# A general question



## terryl965 (Jun 12, 2008)

I have been doing alot of ground work lately, but I need to find a way to be a little faster in the since of getting a lock in either arm or leg, it seem it takes me a while to get it done when others can get the same move done in half the time. I sit just because of age or am I missing something when doing an armbar on the ground?


----------



## Empty Hands (Jun 12, 2008)

Well, some of this will come with practice and experience.  However, you also need to incorporate a strategic/deceptive plan into your submissions.  You need to set up your opponents.  For instance, if you have them mounted, first go for their arm like you are going to do the Americana.  When they reach up with their other arm to help defeat this incipient attack, you grab _that_ arm and tee-off with your arm bar.  It puts them off balance, they aren't expecting the eventual submission that you actually use, and allows you to put the submission on faster without all the resistance.  If they know what is coming, at best, you have to overpower and muscle them through it.  At worst, they turn your attack to an attack of their own.  Like if you try to pass guard and they turn that into a triangle choke.

Just my $0.02.


----------



## Rich Parsons (Jun 12, 2008)

terryl965 said:


> I have been doing alot of ground work lately, but I need to find a way to be a little faster in the since of getting a lock in either arm or leg, it seem it takes me a while to get it done when others can get the same move done in half the time. I sit just because of age or am I missing something when doing an armbar on the ground?



Terry,

Ground fighting is sensitivity. It is feeling your opponent and how they are moving. the more relaxed you are the easier it is. Of course it is hard when the opponent is hitting you in the face. But while working with people look for the transition point. Where you begin to feel it. Recognition is part of it. 

Of course there are those out there that do it fast and do not care for their partner, so if they make a mistake it is your arm that is hurt or damaged. So they move easier as they are not being careful of the person they are working with. 

Also, the larger around I have gotten the harder it is to get it moving from a sitting position. So look at your stances on the ground. Do you have do many parts of your body touching the floor? 

A way to practice is not to work on locks but to work on moving from position to position and work on your balance and timing and speed there. 
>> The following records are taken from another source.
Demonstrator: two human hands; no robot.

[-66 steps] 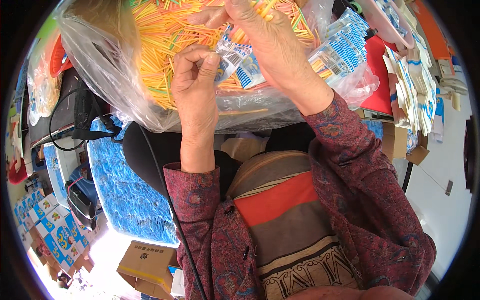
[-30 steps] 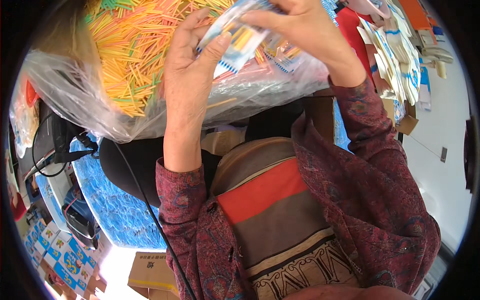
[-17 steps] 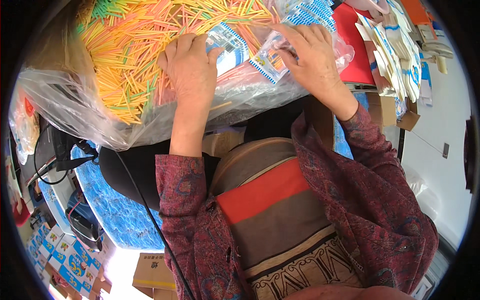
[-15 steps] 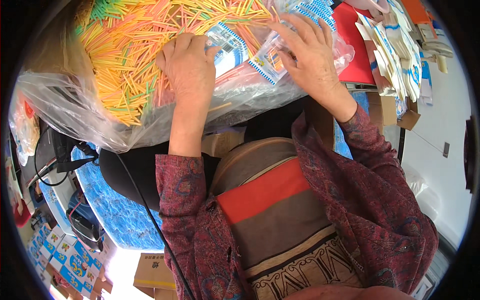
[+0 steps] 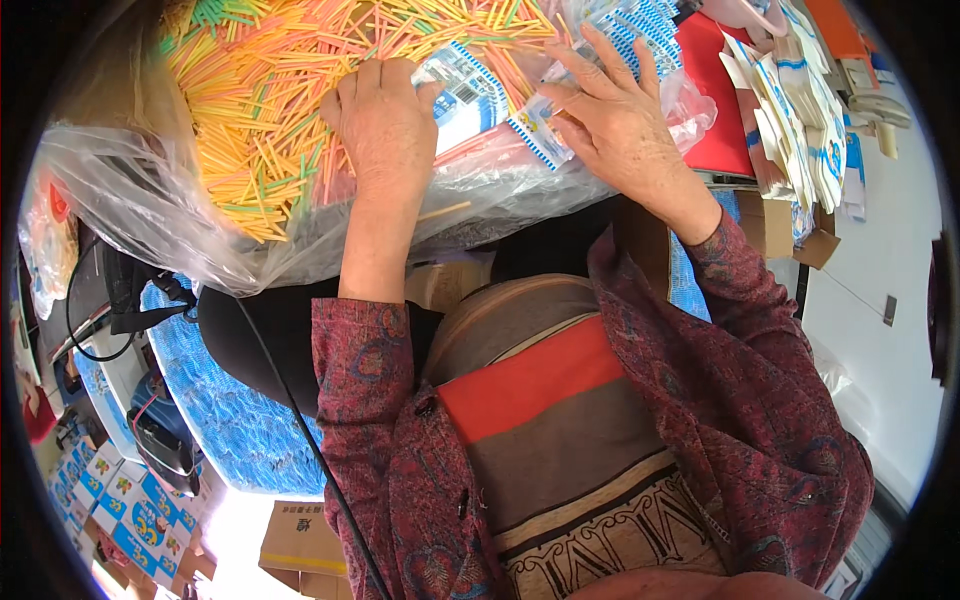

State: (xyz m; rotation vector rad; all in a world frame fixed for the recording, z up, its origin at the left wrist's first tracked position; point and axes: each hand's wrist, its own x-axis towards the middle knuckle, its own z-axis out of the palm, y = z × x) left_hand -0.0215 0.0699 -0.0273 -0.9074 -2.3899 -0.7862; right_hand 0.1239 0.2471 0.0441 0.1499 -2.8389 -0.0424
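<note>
A heap of thin yellow, orange, pink and green sticks (image 5: 260,110) lies on clear plastic sheeting (image 5: 300,240). My left hand (image 5: 385,130) rests palm down on the heap's near side, fingers curled downward with their tips hidden. Its thumb is against the edge of a blue-and-white packet (image 5: 468,100). To the right, my right hand (image 5: 625,125) is spread, its fingers apart over the plastic. Beneath its thumb lies a clear packet with blue striped edging (image 5: 540,135). More blue-edged packets (image 5: 640,30) lie just beyond its fingertips.
Stacked white-and-blue flattened packages (image 5: 800,110) stand at the right, beside a red surface (image 5: 712,95). A cardboard box (image 5: 765,225) sits below them. A black cable (image 5: 290,400) runs past my left sleeve. Blue-and-white printed cartons (image 5: 145,520) are at the lower left.
The view has shifted slightly. My right hand's fingers are spread a little wider. My left hand stays on the heap beside the packet.
</note>
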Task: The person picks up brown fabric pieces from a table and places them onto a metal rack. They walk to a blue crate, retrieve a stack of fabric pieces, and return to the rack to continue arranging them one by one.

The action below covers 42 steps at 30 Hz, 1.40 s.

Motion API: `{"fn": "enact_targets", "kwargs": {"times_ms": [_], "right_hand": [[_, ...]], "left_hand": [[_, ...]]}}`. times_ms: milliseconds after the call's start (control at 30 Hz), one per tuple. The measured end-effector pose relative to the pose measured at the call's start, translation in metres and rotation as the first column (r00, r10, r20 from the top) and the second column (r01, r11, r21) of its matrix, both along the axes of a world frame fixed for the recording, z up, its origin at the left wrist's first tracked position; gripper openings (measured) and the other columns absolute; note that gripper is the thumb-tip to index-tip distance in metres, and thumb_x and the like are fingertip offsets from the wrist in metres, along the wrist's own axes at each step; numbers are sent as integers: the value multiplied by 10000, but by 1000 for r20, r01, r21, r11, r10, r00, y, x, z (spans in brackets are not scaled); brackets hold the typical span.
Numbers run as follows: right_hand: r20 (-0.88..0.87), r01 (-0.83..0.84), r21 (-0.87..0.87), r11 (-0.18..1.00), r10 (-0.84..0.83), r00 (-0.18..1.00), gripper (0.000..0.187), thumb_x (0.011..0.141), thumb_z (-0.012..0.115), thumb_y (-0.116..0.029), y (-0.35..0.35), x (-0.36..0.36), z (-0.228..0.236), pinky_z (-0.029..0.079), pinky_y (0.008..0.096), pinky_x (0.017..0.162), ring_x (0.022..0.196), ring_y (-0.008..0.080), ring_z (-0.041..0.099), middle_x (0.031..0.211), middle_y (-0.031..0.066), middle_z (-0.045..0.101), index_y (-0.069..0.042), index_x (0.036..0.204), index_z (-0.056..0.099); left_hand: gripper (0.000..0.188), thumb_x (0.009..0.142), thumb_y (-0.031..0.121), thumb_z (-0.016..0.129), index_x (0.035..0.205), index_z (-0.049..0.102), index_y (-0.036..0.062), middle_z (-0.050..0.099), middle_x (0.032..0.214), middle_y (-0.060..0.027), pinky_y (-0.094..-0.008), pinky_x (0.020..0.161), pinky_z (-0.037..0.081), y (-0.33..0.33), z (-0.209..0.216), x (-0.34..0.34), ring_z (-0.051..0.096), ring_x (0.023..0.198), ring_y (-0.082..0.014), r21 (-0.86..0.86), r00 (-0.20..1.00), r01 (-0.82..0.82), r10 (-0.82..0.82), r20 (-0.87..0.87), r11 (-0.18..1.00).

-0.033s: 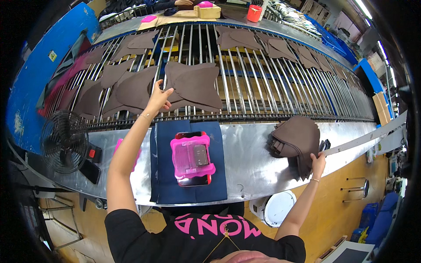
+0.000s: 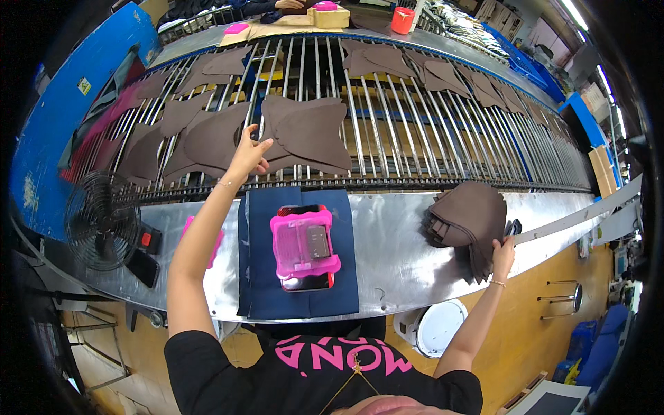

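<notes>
My left hand [image 2: 250, 153] reaches over the near side of a conveyor of metal bars. Its fingers are apart, at the left edge of a brown cut piece [image 2: 311, 131] that overlaps others there. At the right of the metal table, my right hand [image 2: 504, 257] grips the hanging lower edge of a stack of brown cut pieces [image 2: 474, 214]. Its fingertips are partly hidden there. A small black item [image 2: 512, 227] lies just beyond those fingers; its kind is unclear.
More brown pieces [image 2: 204, 138] lie along the conveyor bars [image 2: 387, 131]. A pink frame-shaped holder [image 2: 287, 252] sits on a phone over dark blue cloth [image 2: 342, 297]. A fan [image 2: 102, 220] stands left on the metal table [image 2: 394, 277]. Across the conveyor, another person's hand [image 2: 289, 4] shows.
</notes>
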State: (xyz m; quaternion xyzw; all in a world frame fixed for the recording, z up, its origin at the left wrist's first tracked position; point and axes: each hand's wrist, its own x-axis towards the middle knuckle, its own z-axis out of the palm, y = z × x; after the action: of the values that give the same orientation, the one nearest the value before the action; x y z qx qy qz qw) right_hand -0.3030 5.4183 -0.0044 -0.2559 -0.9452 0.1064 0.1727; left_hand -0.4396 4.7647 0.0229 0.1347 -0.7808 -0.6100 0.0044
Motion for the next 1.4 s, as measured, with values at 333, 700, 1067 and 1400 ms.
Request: {"fn": "enact_targets", "kwargs": {"times_ms": [333, 700, 1067, 1400], "right_hand": [[-477, -568, -71, 820, 473, 741, 190, 963, 535, -132, -170, 3, 154, 484, 316, 675, 774, 231, 628, 873, 159, 644, -51, 1126, 478], [-615, -902, -426, 67, 710, 344, 325, 841, 686, -48, -319, -15, 122, 504, 280, 655, 785, 131, 613, 868, 93, 626, 9, 1103, 503], [-461, -898, -440, -6, 860, 220, 323, 856, 610, -14, -374, -17, 89, 510, 335, 646, 742, 313, 676, 832, 203, 669, -39, 1173, 554], [-357, -887, -342, 309, 831, 427, 83, 833, 641, -1, -280, 1, 53, 489, 366, 613, 730, 355, 649, 832, 190, 670, 13, 914, 632]], "left_hand": [[675, 842, 249, 712, 1399, 388, 47, 442, 1303, -177, -387, 1002, 443, 60, 79, 87, 495, 1215, -279, -268, 877, 287, -365, -312, 920], [193, 942, 142, 577, 1032, 598, -28, 615, 751, -35, -215, 513, 498, 5, 151, 180, 634, 619, -104, -88, 936, 144, -164, -313, 986], [79, 871, 35, 636, 880, 599, -34, 530, 652, -23, -207, 486, 400, -37, 123, 255, 516, 532, -58, -358, 931, -185, 46, -363, 915], [118, 820, 94, 654, 885, 634, -3, 579, 788, -135, -367, 576, 468, 26, 94, 207, 603, 653, -314, -619, 923, 168, -343, -175, 767]]}}
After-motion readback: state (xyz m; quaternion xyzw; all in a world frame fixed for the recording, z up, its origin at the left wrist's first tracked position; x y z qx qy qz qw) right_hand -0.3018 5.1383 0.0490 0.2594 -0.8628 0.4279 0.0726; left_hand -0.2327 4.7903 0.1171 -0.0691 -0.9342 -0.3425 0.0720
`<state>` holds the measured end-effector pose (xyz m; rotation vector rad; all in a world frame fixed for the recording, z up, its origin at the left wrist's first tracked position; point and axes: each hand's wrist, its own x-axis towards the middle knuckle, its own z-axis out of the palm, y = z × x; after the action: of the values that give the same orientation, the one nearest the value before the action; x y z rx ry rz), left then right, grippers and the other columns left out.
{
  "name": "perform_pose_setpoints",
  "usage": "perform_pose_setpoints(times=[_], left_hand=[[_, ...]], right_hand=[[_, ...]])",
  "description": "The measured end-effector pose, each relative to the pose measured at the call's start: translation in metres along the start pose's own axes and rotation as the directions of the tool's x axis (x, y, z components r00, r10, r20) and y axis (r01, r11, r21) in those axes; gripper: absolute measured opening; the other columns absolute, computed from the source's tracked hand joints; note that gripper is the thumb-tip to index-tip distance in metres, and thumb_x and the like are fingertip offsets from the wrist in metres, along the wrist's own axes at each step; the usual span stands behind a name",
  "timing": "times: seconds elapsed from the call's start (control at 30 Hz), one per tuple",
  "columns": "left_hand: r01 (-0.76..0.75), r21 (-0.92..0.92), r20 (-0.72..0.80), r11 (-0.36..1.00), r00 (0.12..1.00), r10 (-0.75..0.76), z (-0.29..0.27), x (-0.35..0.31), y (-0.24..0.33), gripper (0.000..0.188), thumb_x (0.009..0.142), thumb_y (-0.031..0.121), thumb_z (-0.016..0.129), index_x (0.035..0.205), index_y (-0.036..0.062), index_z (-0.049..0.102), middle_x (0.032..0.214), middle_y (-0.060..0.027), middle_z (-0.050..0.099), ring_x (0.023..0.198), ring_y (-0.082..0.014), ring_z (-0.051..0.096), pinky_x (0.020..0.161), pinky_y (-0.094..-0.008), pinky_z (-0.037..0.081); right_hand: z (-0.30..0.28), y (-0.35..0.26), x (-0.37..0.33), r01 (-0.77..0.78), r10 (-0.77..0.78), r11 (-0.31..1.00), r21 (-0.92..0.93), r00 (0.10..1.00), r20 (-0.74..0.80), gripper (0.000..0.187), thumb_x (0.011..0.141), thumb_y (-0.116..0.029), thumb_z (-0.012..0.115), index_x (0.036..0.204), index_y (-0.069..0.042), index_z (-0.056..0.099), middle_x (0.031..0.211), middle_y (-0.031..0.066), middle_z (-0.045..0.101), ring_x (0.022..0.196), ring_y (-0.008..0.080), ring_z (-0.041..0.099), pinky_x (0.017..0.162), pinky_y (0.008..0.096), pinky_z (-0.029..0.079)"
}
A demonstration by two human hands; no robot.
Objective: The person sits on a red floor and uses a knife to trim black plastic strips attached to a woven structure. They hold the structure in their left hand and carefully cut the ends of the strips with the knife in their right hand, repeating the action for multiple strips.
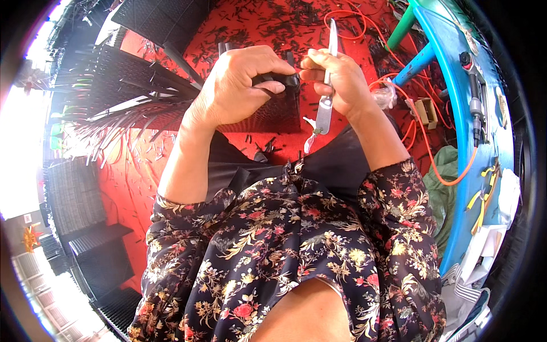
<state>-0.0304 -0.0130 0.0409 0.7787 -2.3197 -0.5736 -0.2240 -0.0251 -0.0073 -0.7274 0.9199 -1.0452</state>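
Observation:
My left hand (236, 82) is closed over the top edge of a black woven wicker panel (279, 114), thumb and forefinger pressed together at its upper corner. A dark strip of weave shows under those fingers. Just right of that corner, my right hand (342, 77) grips a silver knife (333, 43), its blade pointing up and away. The knife's metal handle (323, 117) sticks out below the palm, with a scrap of pale cloth (310, 137) tied to its end. My right fingertips come close to the corner; whether they pinch a strip end, I cannot tell.
Loose black strands (122, 122) fan out at left beside other woven pieces (74, 191). Black offcuts litter the red floor cover (268, 25). At right stands a blue table (456, 228) bearing an air tool (474, 108) with an orange hose (450, 182). A small cardboard box (425, 113) lies near it.

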Motion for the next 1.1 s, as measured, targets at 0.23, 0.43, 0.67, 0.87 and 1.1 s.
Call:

In the end ground fighting is position to position to superior positions to submission. And by superior position I mean you have the knowledge to execute the technique to end the situation and also the timing and the opponent usually has made the mistake or you have forced the mistake of the opponent to open them up. 

Good Luck


----------



## arnisador (Jun 12, 2008)

It takes a lot of time to see the openings. The best advice I ever got was to pick one (or a very small number) of moves and try to get that one move in each time. It'll force you to learn how to make it work.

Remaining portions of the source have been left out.